Кузьма Ильич шёл и продолжал молча озираться.
– Что такое, Кузьма Ильич? Что вы ищете?
Тельнов прошёл за ним ещё несколько шагов и встал как вкопанный.
– Что такое? Кузьма Ильич? – Адельберг начал раздражаться на тормозившего его старика, но тот не дал ему закончить:
– Мы где? Александр Петрович! Разве это тоже Китай?
Адельберг остановился, и к ним тут же устремились несколько лихачей.
– Куда, барин? Мигом домчим!
Он поставил саквояж на пыльную, сухую мостовую. По площади с разной скоростью в разные стороны двигались запряжённые лоснящимися, сытыми лошадями рессорные коляски, медленно разъезжались ломовики с поклажей огромных, перевязанных шпагатами тюков; слева, рядом с главным входом в вокзал, стояли и ждали своей очереди за выходящими пассажирами с десяток лихачей, одетых в серые кафтаны и торчащие на голове плоские цилиндры.
«Господи боже мой! Действительно, разве же это Китай?»
Каким было долгим ожидание приезда! Вот оно состоялось, и в это не верилось. Его охватило волнение, но он взял себя в руки, отказал извозчикам и совсем перестал обращать внимание на своего спутника.
– Дойдём пешком. Тут недалеко, – бросил он, не оглядываясь.
Кузьма Ильич засеменил сзади, пытаясь поспеть, он потел в своей овчине и, не переставая, бормотал:
– Свят, свят! Господи, спаси и помилуй! Разве же это Китай? Это ж Россия-матушка! Калуга! Тверь! Понюхайте! Пахнет пирогами… с капустой!
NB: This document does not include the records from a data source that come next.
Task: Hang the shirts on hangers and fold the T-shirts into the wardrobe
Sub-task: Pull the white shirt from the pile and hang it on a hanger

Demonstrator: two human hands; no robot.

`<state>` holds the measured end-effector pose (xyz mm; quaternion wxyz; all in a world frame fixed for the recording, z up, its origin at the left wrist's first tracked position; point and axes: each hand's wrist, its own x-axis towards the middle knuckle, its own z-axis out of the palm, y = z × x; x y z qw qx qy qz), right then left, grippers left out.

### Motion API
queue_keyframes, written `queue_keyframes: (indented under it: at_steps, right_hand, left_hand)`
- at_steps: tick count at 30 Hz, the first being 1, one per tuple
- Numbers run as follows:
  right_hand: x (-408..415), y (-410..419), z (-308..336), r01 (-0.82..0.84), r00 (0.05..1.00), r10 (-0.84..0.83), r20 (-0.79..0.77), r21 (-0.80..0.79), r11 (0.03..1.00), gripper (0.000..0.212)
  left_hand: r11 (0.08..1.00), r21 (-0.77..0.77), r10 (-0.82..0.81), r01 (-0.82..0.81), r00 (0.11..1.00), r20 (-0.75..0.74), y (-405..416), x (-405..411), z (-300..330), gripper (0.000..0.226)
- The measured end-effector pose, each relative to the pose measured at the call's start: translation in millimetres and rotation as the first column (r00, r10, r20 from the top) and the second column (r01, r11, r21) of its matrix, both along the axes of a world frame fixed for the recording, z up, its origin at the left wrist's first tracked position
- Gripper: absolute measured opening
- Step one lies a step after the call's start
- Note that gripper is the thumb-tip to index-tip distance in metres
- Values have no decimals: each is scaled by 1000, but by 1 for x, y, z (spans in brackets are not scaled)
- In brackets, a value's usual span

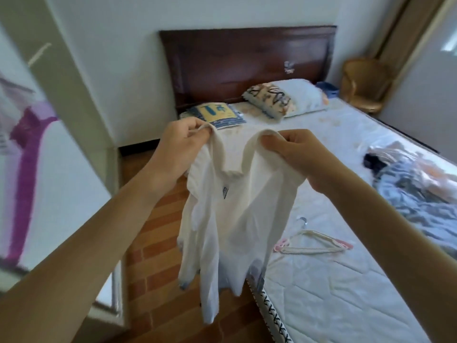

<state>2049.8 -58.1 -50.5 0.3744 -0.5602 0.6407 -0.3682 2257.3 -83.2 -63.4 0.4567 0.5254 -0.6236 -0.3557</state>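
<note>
A white T-shirt (227, 219) hangs in the air in front of me, over the floor and the near corner of the bed. My left hand (178, 149) pinches its neckline on the left. My right hand (304, 154) pinches the neckline on the right, so the collar sags between them. A small dark label shows inside the neck. Pale hangers (314, 243), white and pink, lie on the mattress just right of the shirt. A heap of other clothes (418, 189) lies at the bed's right side.
The bed's white quilted mattress (346, 293) fills the right half, with a dark wooden headboard (247, 60) and pillows (284, 97) at the far end. A wardrobe door (44, 144) with purple pattern stands at left. Brick-pattern floor (158, 243) runs between. A wicker chair (366, 85) stands far right.
</note>
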Motion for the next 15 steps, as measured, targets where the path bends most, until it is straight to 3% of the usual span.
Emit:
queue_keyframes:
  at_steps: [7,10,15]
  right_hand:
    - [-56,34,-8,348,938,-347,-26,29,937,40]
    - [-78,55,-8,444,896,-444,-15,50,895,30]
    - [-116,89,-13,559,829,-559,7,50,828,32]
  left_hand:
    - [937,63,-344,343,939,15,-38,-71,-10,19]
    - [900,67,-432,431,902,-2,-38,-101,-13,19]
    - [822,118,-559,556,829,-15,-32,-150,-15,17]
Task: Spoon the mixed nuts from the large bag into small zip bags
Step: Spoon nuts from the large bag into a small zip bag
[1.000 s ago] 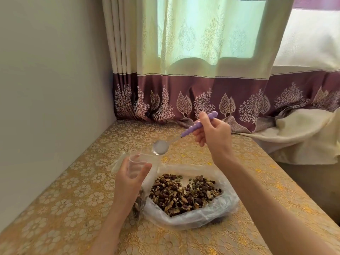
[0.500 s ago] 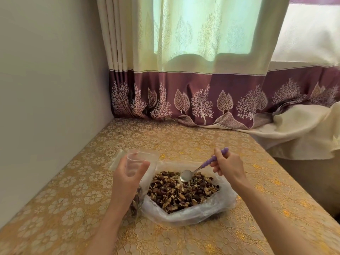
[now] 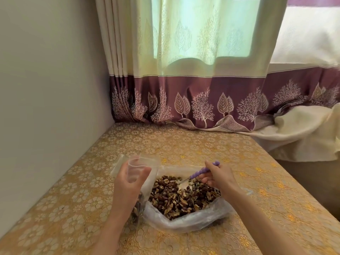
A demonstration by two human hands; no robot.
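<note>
- Large bag [image 3: 193,220], clear plastic, lies open on gold floral tablecloth [image 3: 257,190] near front edge; mixed nuts [image 3: 182,196] piled inside.
- L hand [image 3: 128,183] grips small zip bag [image 3: 137,168] upright just left of large bag, touching it; thumb one side, fingers other, mouth held open at top. Some nuts in its bottom, mostly hidden behind wrist.
- R hand [image 3: 219,176] clenched round purple handle of spoon [image 3: 199,172], over far-right part of nut pile.
- Spoon angled down-left, metal neck goes into nuts; bowl prob. buried, can't see it.
- Both forearms come in from bottom of view, bare.
- Plain wall [image 3: 46,89] runs along table's left side.
- Far end: curtain [image 3: 193,100], cream top w/ maroon band, leaf + tree print, hem resting on table.
- Cream cloth [image 3: 303,133] bunched at far right, off table edge.
</note>
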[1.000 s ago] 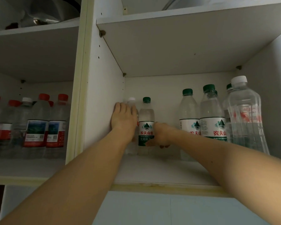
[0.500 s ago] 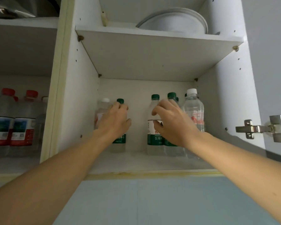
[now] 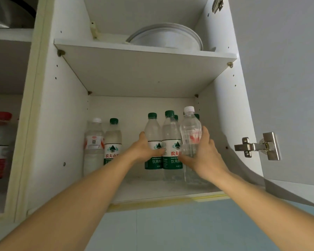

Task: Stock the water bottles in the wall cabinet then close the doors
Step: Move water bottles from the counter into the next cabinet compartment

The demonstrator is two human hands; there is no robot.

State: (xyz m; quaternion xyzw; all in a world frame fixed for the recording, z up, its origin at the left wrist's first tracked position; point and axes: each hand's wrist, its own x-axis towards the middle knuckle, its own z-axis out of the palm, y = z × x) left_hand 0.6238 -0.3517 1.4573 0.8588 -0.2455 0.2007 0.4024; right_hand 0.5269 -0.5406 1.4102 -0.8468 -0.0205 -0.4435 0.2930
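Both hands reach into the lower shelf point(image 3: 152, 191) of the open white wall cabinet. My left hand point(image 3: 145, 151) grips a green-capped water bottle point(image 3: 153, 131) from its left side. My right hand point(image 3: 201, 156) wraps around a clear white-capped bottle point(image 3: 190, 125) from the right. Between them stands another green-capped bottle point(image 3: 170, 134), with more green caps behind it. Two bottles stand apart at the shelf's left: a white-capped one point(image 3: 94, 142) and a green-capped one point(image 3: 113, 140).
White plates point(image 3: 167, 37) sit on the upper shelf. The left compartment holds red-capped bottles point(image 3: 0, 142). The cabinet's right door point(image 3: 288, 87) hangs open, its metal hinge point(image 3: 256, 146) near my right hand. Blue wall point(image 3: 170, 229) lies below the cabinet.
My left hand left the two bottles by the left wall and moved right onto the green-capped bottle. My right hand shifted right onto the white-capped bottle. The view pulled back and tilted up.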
Или кто-то меня морочит!
Они пересекли большую привокзальную площадь и шли по Вокзальному проспекту: он был короткий, широкий и прямой; он поднимался от площади вверх, и там, где заканчивался, над горизонтальной линией мостовой пряничной горкой возвышался деревянный, сложенный из брёвен собор с многими главками, высоким шатром и золотыми крестами.
Адельберг шёл прямо, не оглядывался, сзади за ним еле-еле поспевал Тельнов, и он уже не слышал, как старик поминутно озирался и тихо приговаривал:
– Матерь Божья, ка-бутто у них тут ничегошеньки и не было: ни тебе революций, ни тебе Гражданской и никакой другой…
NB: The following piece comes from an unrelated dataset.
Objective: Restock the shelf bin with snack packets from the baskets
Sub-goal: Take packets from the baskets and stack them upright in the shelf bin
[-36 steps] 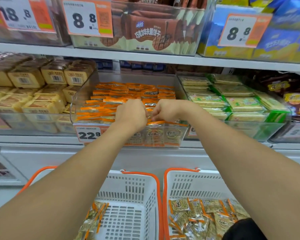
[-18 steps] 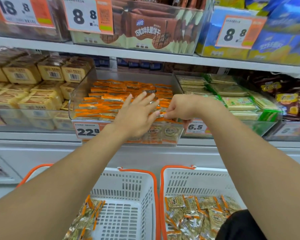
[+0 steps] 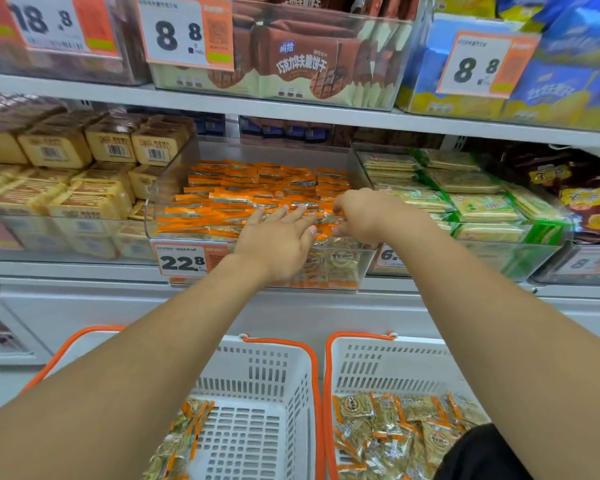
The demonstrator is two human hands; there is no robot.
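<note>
A: Where are the snack packets [image 3: 257,192]?

B: Most lie in orange-edged rows in the clear shelf bin [image 3: 168,188], on the middle shelf [image 3: 84,268]. The bin carries a price tag [image 3: 182,259] reading 22.8 on its front wall.

A: And the hands?

B: Both are over the bin's front right part. The left hand [image 3: 278,242] lies flat on the packets, its grip apart, fingers straight and spread. The right hand [image 3: 364,213] is just beside it, fingers curled down, its grip clamped on a packet at the top of the pile.

A: The baskets?

B: Two white baskets with orange rims stand side by side below the shelf. The left basket [image 3: 257,393] has a few packets at its left side, partly behind the forearm. The right basket [image 3: 378,362] holds a loose heap of them.

A: Neighbours?

B: Yellow boxed cakes [image 3: 66,174] in the bin to the left, green-edged biscuit packs [image 3: 478,202] in the bin to the right, brown wafer bags [image 3: 302,64] on the shelf above.
</note>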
Они прошли Вокзальный проспект, и, выйдя на круглую Соборную площадь, Адельберг краем глаза увидел, как Тельнов остановился, уронил на мостовую мешок и начал креститься на купола.
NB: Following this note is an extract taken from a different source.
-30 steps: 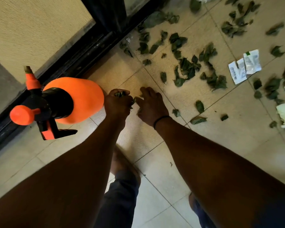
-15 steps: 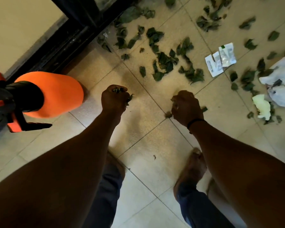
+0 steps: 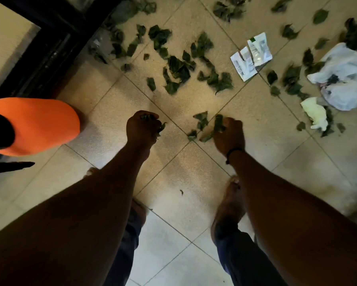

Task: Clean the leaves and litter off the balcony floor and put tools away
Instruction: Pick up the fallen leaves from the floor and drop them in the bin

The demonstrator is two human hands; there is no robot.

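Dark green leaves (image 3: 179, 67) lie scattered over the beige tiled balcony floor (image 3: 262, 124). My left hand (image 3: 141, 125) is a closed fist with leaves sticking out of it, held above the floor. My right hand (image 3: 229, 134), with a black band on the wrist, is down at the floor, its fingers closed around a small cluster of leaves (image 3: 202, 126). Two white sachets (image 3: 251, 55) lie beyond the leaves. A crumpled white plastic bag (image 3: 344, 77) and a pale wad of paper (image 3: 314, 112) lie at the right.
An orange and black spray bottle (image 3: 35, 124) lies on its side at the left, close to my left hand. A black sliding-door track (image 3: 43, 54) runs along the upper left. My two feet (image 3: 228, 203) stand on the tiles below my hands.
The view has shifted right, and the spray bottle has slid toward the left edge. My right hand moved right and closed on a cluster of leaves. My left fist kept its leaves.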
«Чертов старик, – в сердцах помянул его Адельберг, – успеет ещё накреститься!» До дому оставалось ещё несколько сотен шагов, сейчас он перейдет через Большой проспект и повернёт на Разъезжую…
– Поторапливайтесь, поторапливайтесь, Кузьма Ильич! Ещё успеете…
Глава 920 июня Анна встала рано, Сашик ещё спал, день предстоял суматошный: пока сын не проснулся, надо было управиться с домом, потом отвести Сашика в «маячок» и самой бежать в танцкласс, где она давала уроки. Она закончила со стиркой, подошла к зеркалу, посмотрела на свои мокрые и красные от холодной воды руки, потом перевела взгляд на себя: «Анна, что с тобою стало?» Тыльной стороной ладони она провела по лбу, пытаясь поправить длинную непослушную прядь, свисавшую у левого виска, и посмотрела на свои руки ещё раз: «Хороша бы я была, если бы Александр сейчас появился. Матка Боска, не дай пропасть!» Она вытерла их о передник и перекрестилась. Ходики показывали половину восьмого утра, Анна легко подхватила широкий тяжёлый таз с волглым, только что отжатым бельём и толкнула плечом дверь в сад. «Может быть, просто письма не доходят? Почему он не пишет! Жив ли? Езус Марья!»
Она поставила таз на траву и взяла сверху что-то первое, маленькое, туго скрученное и отжатое, это была пижамка сына, она расправила её и закинула на провисшую верёвку. Тени падали влево, она посмотрела туда и услышала, как за спиной негромко постучали в окно, обернулась и увидела Сашика.
– С добрым утром, сынок, сейчас я к тебе подойду.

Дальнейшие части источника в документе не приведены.